In tal senso appare evidente la legittimità di un
parallelismo con la problematica della psichiatria: nella pretesa di
quest'ultima di istituire modalità etiche parallele per gli
individui diagnosticati “malati mentali” (con eguale conseguenza
dell'oscuramento all'opinione pubblica degli effettivi comportamenti
agiti nei confronti di essi negli ambiti preposti alla loro terapia).

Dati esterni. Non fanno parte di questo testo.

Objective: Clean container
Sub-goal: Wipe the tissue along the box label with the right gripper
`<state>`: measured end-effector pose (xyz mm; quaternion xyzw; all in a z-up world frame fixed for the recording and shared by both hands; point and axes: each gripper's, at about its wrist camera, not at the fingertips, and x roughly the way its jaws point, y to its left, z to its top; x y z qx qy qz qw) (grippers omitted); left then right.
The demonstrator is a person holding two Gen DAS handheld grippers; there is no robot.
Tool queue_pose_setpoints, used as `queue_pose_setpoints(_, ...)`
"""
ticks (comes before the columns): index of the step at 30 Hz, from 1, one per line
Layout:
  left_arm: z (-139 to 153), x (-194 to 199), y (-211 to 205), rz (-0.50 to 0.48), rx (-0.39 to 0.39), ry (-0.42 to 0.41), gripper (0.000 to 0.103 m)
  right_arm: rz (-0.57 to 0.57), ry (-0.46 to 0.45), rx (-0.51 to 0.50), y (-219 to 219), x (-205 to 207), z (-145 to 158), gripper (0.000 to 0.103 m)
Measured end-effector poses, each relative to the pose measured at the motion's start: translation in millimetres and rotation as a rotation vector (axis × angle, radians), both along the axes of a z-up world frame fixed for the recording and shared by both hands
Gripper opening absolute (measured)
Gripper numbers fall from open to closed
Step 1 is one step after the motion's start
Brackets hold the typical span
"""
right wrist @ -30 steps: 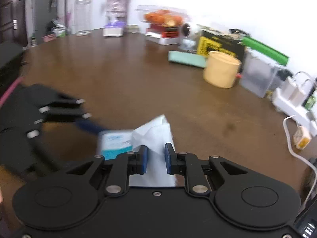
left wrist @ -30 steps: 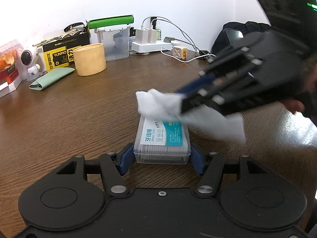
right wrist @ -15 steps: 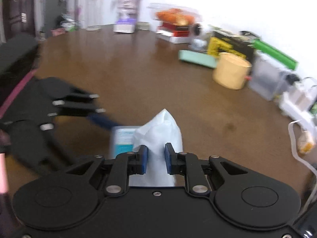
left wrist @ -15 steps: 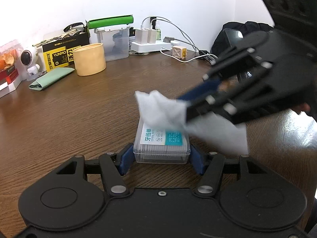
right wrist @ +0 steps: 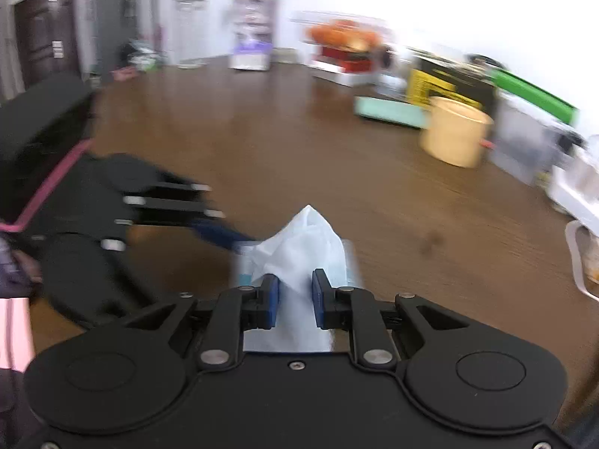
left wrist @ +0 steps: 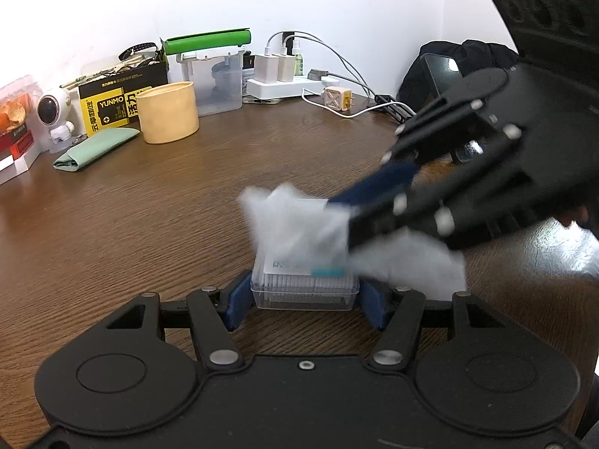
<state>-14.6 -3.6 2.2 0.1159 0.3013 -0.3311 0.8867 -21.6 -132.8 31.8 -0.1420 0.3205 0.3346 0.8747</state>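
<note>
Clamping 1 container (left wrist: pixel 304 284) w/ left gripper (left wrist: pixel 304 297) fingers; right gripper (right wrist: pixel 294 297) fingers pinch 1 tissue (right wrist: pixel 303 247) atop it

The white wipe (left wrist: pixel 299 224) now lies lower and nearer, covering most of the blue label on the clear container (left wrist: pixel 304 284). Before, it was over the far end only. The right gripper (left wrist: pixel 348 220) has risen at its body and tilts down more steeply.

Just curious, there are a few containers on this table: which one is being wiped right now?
The small clear box with the teal label, clamped in the left gripper. The right gripper presses a white tissue onto its lid; the yellow tub sits untouched.
</note>
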Motion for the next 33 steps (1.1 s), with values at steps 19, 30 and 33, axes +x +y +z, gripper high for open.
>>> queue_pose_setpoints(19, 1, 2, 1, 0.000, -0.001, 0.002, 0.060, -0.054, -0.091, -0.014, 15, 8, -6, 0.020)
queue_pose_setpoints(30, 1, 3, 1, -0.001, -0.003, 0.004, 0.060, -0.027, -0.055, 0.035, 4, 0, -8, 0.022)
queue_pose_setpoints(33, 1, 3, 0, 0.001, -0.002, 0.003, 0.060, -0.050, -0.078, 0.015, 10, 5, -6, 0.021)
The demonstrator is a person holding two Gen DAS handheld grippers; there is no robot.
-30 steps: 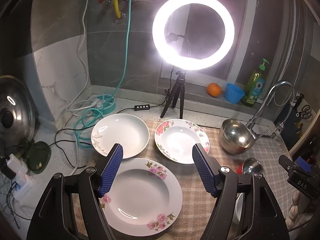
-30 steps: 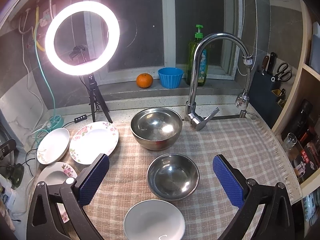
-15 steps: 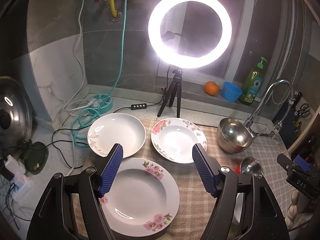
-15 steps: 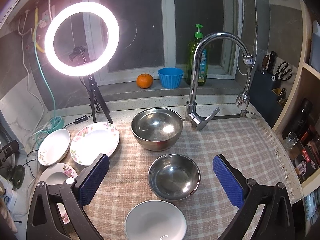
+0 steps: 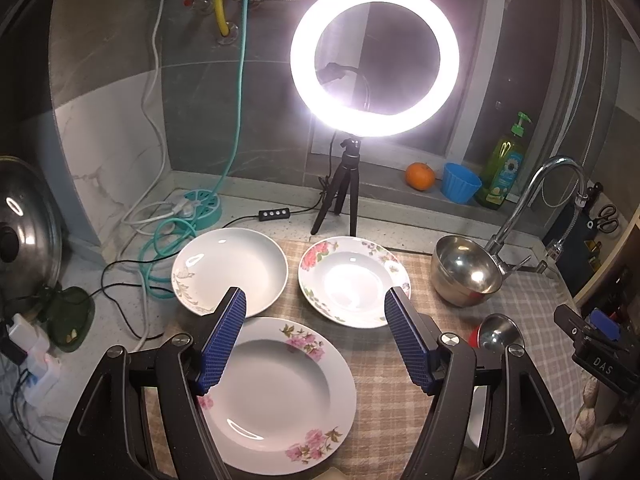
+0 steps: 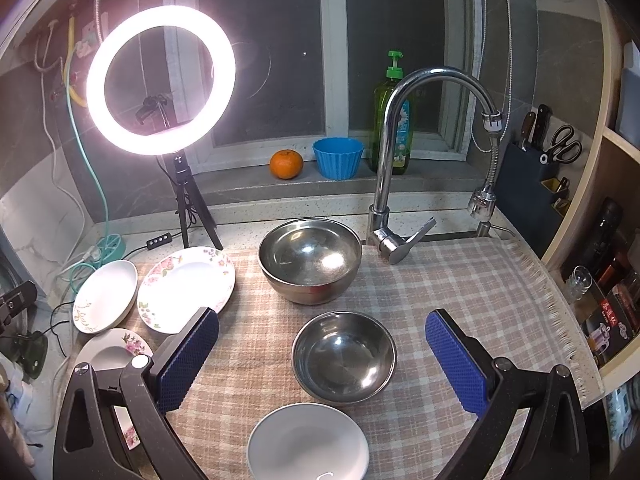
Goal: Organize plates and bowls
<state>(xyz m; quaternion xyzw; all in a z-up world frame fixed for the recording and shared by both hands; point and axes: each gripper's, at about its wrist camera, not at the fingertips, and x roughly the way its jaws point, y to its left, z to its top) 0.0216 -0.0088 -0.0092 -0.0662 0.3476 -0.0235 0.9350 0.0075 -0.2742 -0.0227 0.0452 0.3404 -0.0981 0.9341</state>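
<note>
Nothing stacked or gathered yet, judging by the layout: every dish lying separately on the checked cloth (image 6: 460, 280).

Left gripper (image 5: 316, 336): spread wide, empty, poised above the near floral plate (image 5: 280, 396) at 6 o'clock in the left wrist view. Plain white deep plate (image 5: 230, 266) at 10 o'clock of that one, partly off the cloth's edge; second floral plate (image 5: 354, 280) at 1 o'clock. Three plates close together, rims near but apparently not overlapping.

Right gripper (image 6: 322, 356): likewise wide open, holding nothing, framing the small steel bowl (image 6: 344, 358) at the centre of its view. Large steel bowl (image 6: 310, 260) at 12 o'clock of the small one, just beside the faucet (image 6: 400, 152) base. White bowl (image 6: 308, 444) at 6 o'clock, close to the small steel bowl's rim.

Still to do, by this reading: all of it. Likely plates piled into one stack, bowls nested by size. No grasp begun on either side.

Background only: ring light (image 5: 374, 58), orange (image 6: 286, 164), blue cup (image 6: 338, 158), soap bottle (image 6: 394, 120).
</note>
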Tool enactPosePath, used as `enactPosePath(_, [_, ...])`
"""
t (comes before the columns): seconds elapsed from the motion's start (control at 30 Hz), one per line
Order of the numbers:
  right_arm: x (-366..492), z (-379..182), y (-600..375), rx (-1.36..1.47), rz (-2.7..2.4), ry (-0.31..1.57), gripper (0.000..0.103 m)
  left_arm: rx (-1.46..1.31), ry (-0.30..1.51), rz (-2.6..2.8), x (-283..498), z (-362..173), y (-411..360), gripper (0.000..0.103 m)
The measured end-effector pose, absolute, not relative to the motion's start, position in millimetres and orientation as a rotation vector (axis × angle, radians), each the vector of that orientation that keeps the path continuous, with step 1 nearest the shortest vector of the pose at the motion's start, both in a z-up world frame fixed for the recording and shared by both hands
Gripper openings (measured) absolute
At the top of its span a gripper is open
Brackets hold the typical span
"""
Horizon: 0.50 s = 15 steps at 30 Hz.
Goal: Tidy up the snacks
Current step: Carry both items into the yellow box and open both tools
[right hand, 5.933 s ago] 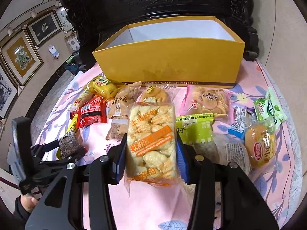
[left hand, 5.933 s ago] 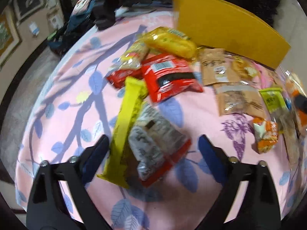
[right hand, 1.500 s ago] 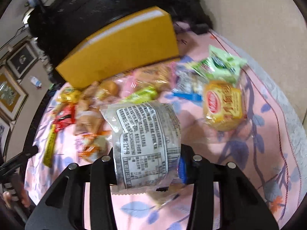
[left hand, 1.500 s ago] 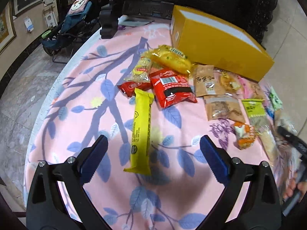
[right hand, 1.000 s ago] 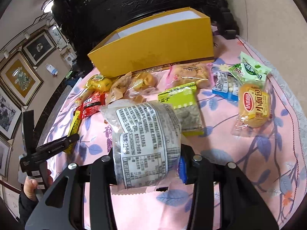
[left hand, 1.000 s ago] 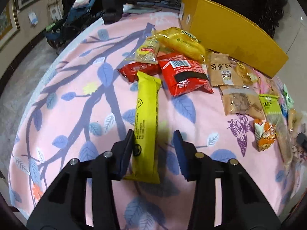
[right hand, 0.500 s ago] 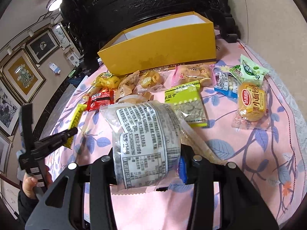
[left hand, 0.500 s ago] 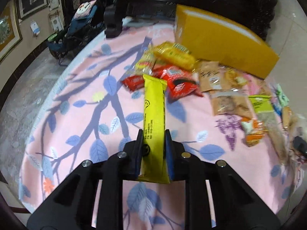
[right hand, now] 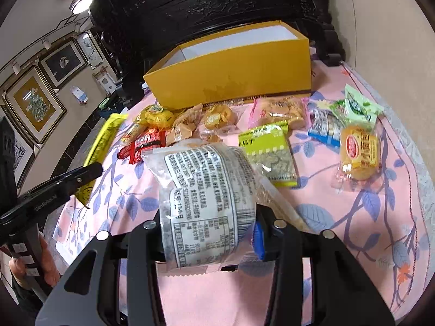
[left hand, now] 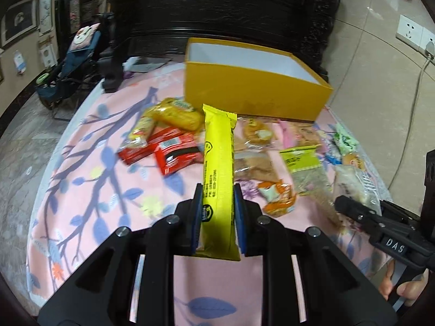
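My left gripper is shut on a long yellow snack bar and holds it lifted above the pink cloth; the bar also shows in the right wrist view. My right gripper is shut on a clear packet with a white printed label, held above the table. An open yellow box with a white inside stands at the back of the table, also in the right wrist view. Several snack packets lie in a row in front of it.
Red packets, a yellow bun packet, a green seed packet, a round yellow cake and a pink biscuit packet lie on the pink leaf-print cloth. Dark carved furniture stands behind the box.
My left gripper closed on the yellow bar and lifted it off the cloth toward the box. My right gripper keeps holding the labelled packet, now facing the box more squarely.
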State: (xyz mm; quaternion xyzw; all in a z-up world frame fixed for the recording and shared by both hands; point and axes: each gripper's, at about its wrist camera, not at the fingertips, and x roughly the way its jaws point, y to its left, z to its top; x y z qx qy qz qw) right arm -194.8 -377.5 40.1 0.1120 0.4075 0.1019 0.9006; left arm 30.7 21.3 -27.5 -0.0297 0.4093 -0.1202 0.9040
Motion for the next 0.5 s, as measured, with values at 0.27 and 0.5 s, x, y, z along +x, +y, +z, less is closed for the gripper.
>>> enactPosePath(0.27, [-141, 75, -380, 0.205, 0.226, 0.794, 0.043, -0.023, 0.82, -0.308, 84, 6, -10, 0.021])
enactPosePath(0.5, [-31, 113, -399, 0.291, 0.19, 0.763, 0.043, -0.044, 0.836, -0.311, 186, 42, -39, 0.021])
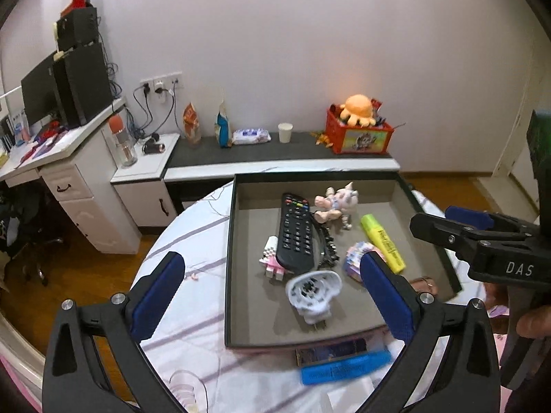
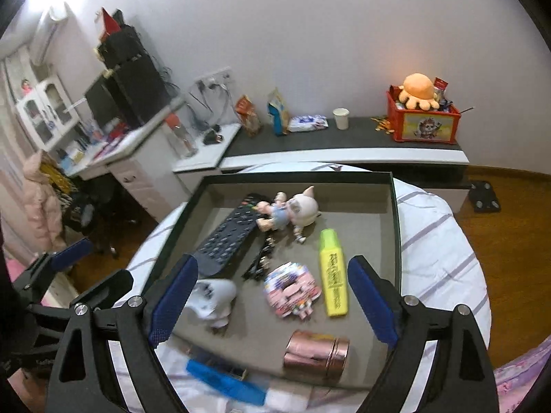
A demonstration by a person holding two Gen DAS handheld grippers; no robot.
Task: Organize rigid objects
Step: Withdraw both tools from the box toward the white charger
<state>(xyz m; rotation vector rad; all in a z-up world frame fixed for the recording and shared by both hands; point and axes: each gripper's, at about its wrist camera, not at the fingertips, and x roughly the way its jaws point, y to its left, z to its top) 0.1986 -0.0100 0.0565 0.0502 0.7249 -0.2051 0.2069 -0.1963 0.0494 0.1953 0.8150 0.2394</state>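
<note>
The left gripper hangs with its blue-padded fingers spread wide and nothing between them, above the near left part of the tray. The right gripper is likewise spread and empty, poised over the tray's near half; from the left wrist view it shows at the right edge, above the tray's right rim. The tray is a shallow, dark-rimmed box with a grey floor, resting on a round table covered by a white cloth with purple stripes. Inside it, a black remote control lies lengthwise toward the left, its near end resting over a small pink and white block toy. A pig figurine lies at the remote's far end, a yellow highlighter sits toward the right side, and a pink multicoloured block toy lies just left of the highlighter. A white fan-like gadget rests near the front, and a copper-coloured tin lies on its side in the near right corner. Outside the tray, touching its near rim, a blue marker lies on the cloth. Beyond the table, a low bench holds a red crate with an orange plush octopus on top.
</note>
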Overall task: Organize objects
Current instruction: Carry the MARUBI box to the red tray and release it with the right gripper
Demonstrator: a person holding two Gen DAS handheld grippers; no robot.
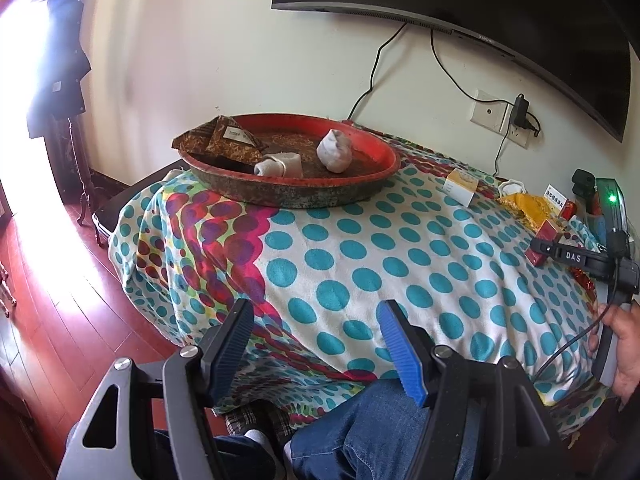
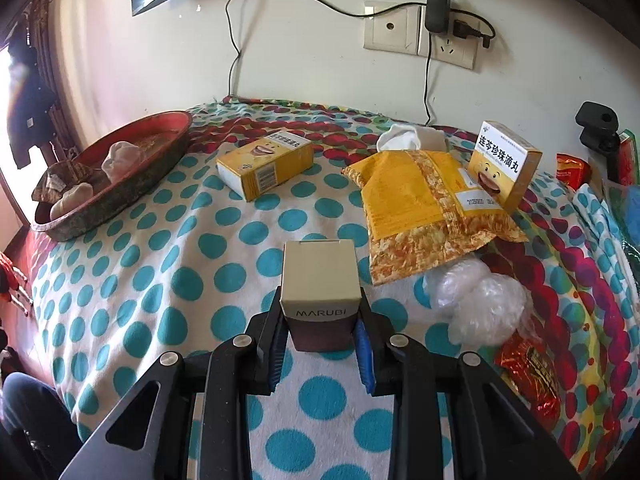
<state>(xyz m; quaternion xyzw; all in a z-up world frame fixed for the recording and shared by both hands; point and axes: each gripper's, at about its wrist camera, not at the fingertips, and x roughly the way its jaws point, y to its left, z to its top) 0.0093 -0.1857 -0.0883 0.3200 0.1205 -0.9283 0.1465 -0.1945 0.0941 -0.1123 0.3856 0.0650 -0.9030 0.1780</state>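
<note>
Presently the right gripper [image 2: 320, 330] is clamped on the lower end of the Marubi box [image 2: 318, 280], which stands upright between its pads and projects well ahead of them; whether its base rests on the dotted cloth [image 2: 160, 280] cannot be told. The left gripper [image 1: 316, 344] stands open with nothing in it, over the near edge of the cloth. Risk: the hold is low on a tall carton, so a quick swing toward the red tray [image 2: 116, 192], far ahead and to the left, could tip it loose. Overpressure may also crush the cardboard.
</note>
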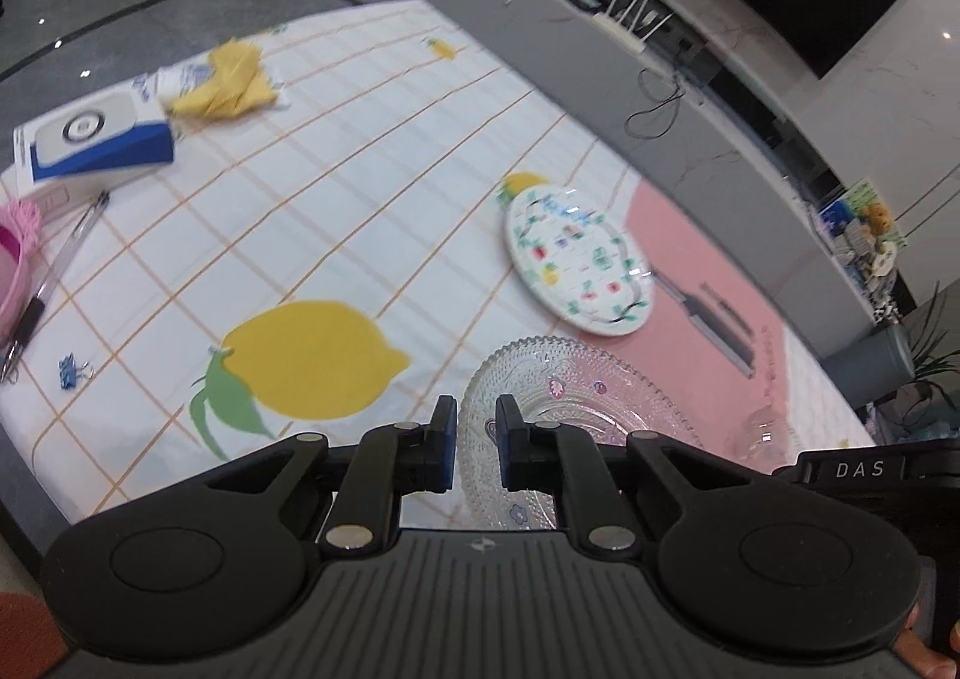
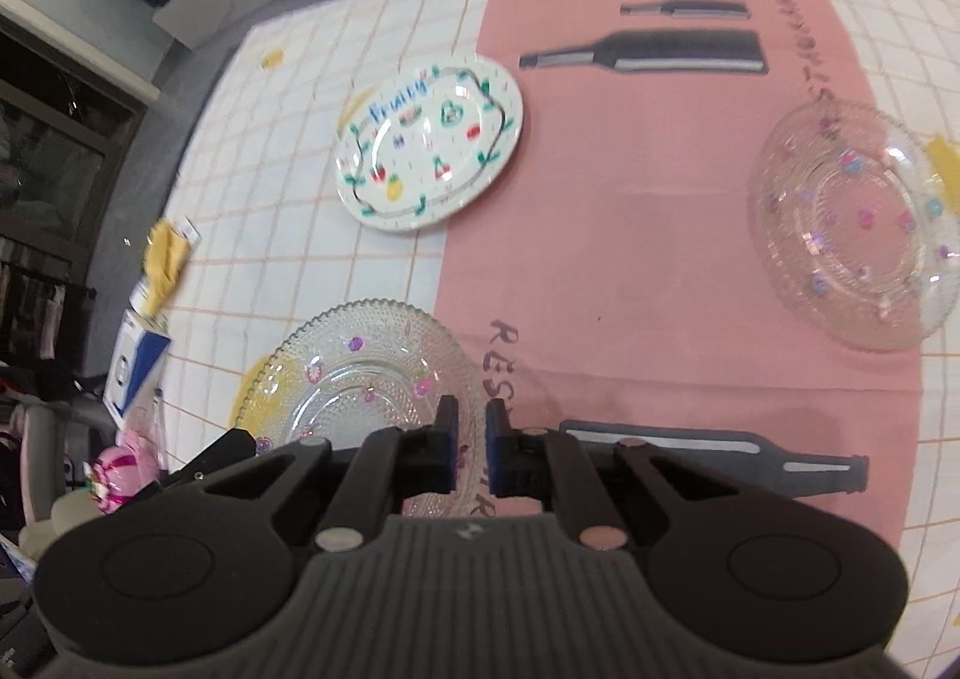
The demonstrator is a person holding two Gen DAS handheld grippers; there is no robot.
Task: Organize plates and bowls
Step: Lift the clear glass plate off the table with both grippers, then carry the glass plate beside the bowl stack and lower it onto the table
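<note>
A clear beaded glass plate (image 2: 366, 373) with small painted flowers lies flat on the worktop (image 2: 630, 235) just before both tongs, left tongs (image 1: 477, 442) and right tongs (image 2: 472, 448) each slightly parted and empty, a fruit-patterned white plate (image 2: 429, 141) farther off.

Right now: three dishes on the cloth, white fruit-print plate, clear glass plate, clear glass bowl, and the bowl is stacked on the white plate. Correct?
Not stacked. The right wrist view shows the glass bowl alone on the pink panel, well apart from the white fruit-print plate. The glass plate lies separately too. The rest is right.
</note>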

L'azione di svelamento compiuta da Nemesi Animale trova dunque il suo
precedente primario nel disoccultamento della brutale e abusatoria
realtà manicomiale promosso negli anni Sessanta dai movimenti
anti-istituzionali guidati da Franco Basaglia (e, che, nel suo
impatto mediatico, implica una prima, irreversibile incrinatura della
credibilità delle categorie di pensiero psichiatriche),
costituendone un'oggettiva prosecuzione e radicalizzazione. Infatti,
indipendente dal fatto che gli entusiasti della vivisezione si
ispirino ad un fanatismo laico o siano gli adepti di quella imitatio
christi propria della fede cristiana secondo cui i comportamenti
dell'autoproclamato “salvatore dell'umanità”, tra cui la sua
attestata inclinazione a divorare gli animali nelle occasioni
conviviali, devono essere oggetto di puntuale replica da parte dei
suoi seguaci, le argomentazioni usate per legittimare la loro
condotta distruttiva nei confronti degli animali sono pienamente
paragonabili a quelle usate dal regime nazista e dai suoi ispiratori
psichiatrici ( primo fra tutti lo psichiatra Alfred Hoche, che nel
1920 pubblicò, assieme al giurista Karl Binding,il volume esaltante
l'annientamento di massa dei pazienti psichiatrici Die Freigabe
der Vernichtung lebensunwerten Lebens
) per legittimare agli occhi dell'opinione pubblica lo
sterminio dei malati mentali e degli handicappati intellettivi:
primariamente l'uso di un razzismo pragmatico, ben evidente nella
cartellonistica nazionalsocialista dell'epoca, atta a porre a
confronto il tedesco “sano” con il “malato mentale”,
inducendo ad una scelta a favore del primo e del risparmio economico
a lui devolubile in caso di eliminazione del secondo. A ciò viene
correlata, sia nel caso dell'argomentazione nazista che di quella
specista, la pretesa di tutelare con rigore da un lato il tedesco
“normale” e dall'altro l'essere umano attraverso la negazione
dei diritti rispettivamente del malato mentale e dell'animale. In
realtà risulta vero, è facilmente comprensibile, esattamente il
contrario, come la vivisezione dimostra, laddove , legittimando il
concetto di cavia ne pone in realtà in essere l'inarginabilità
sociale. Risulta infatti evidente come tale concetto possa comparire
incontrollabilmente, secondo modalità appena camuffate, in ambito
umano: laddove la sperimentazione farmacologica viene effettuata su
pazienti compensati con denaro, e dunque posti nelle condizioni di un
esercizio imperfetto o illusorio della loro facoltà di
autodeterminazione, per non soffermarsi sul fatto che, come attesta
l'epistemologo Furio Di Paola (se ne veda lo storico volume
“L'istituzione del male mentale”, 2000), per la sperimentazione
psichiatrica di terapie farmacologiche e biologiche fino agli anni
Novanta, in ragione dell'asserita incapacità di intendere e volere
del malato mentale (equivalente umano della pretesa “istintualità”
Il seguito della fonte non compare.